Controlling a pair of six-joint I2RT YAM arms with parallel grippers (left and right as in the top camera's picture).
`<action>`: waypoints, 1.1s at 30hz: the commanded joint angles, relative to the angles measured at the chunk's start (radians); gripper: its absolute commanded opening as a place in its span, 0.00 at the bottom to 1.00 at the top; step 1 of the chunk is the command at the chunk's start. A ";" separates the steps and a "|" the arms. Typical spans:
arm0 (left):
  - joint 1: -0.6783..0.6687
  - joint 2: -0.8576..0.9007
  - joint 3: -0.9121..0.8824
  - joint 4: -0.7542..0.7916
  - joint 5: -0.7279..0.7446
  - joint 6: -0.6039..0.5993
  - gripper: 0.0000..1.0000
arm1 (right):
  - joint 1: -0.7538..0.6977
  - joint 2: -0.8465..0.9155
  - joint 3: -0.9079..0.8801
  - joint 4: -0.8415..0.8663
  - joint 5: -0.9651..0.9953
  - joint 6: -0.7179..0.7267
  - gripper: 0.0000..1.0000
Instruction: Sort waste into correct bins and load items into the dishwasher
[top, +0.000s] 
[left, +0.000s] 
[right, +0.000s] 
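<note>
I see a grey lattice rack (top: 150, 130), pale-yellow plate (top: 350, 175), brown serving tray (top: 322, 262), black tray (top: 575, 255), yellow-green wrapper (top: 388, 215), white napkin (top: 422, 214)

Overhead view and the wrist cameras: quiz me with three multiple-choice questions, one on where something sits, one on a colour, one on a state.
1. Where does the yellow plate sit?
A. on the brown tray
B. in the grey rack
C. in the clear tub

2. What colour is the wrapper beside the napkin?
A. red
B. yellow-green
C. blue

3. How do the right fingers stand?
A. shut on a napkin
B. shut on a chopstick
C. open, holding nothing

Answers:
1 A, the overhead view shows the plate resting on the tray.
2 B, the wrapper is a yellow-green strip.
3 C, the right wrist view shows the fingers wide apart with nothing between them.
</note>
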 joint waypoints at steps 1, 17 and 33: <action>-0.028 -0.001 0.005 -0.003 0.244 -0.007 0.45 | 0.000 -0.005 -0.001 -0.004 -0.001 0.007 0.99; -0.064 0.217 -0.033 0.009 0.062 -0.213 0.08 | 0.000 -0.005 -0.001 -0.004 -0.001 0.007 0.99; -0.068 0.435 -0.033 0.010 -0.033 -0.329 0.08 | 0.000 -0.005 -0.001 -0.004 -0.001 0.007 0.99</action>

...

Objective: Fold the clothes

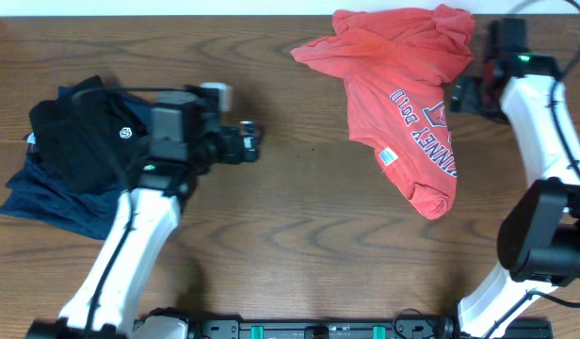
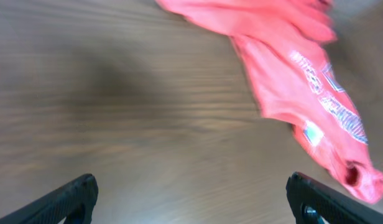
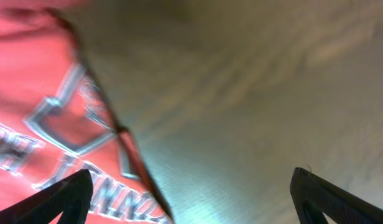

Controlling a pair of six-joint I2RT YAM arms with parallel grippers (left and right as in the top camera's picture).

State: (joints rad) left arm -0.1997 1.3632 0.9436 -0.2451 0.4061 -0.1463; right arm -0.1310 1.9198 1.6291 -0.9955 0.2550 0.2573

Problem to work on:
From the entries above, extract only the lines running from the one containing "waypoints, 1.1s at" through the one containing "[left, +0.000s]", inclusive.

Output:
`<action>`: waypoints, 1.1s at 30hz: the commanded joint angles, relative to the angles measured at the chunk's start (radians); gripper: its absolute commanded opening as a place in its span, 0.00 at the bottom to 1.00 at the top; step 1 of the chunk is the command at the chunk's start. A ";" separates the steps and a "|" the arms. Typical spans:
arm0 (left):
  - joint 1: -0.6783..0.6687
  - joint 2: -0.8576..0.9007
  - joint 3: -0.9121..0.8824
  - joint 4: -0.7542..0.7916
  - joint 5: -0.7279..0.7446
  - joint 6: -0.6039..0.5993
  - gripper: 0.0000..1.0000
arm1 (right):
  - joint 1: -0.7538..0.6977
  - joint 2: -0.8465..0.9155
  - joint 3: -0.9079..0.8801
  - joint 4: -0.8415..0.8663
  - joint 5: -0.9651..0.9953
  - joint 6: -0.7179..0.7267
  - gripper: 0.0000..1.0000
Instruction: Sort waste into correct bins and load items into the dishwasher
[top, +0.000s] 
[left, +0.000s] 

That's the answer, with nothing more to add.